■ The data

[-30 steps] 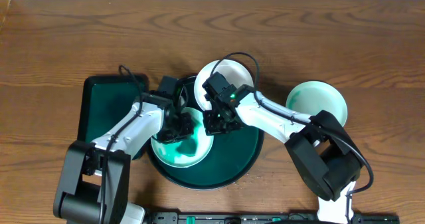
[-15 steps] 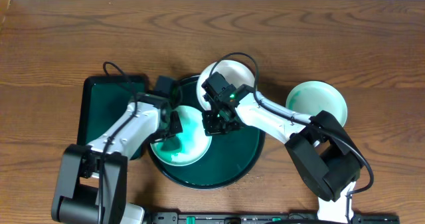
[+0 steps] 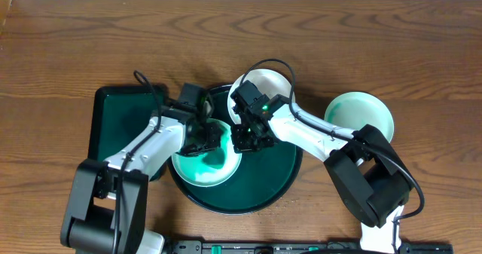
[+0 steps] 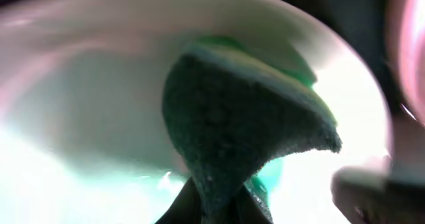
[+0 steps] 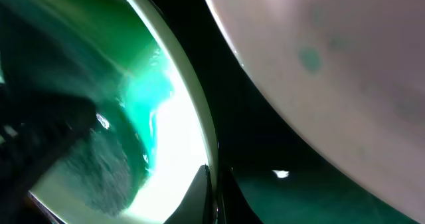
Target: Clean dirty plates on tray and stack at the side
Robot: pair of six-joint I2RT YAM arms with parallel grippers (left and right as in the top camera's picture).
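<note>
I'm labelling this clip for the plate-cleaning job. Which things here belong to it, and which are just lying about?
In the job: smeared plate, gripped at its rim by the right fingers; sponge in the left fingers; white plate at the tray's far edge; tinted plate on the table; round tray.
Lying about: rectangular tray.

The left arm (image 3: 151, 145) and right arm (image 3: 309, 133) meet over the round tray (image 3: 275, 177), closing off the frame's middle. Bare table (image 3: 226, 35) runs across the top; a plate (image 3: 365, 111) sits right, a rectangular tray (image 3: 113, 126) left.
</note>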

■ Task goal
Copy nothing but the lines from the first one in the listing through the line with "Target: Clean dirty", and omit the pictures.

■ Solved exercise
[-30 steps] 
[-15 steps] 
[+0 steps] 
[+0 steps] 
[+0 steps] 
Target: Clean dirty plates on tray and stack at the side

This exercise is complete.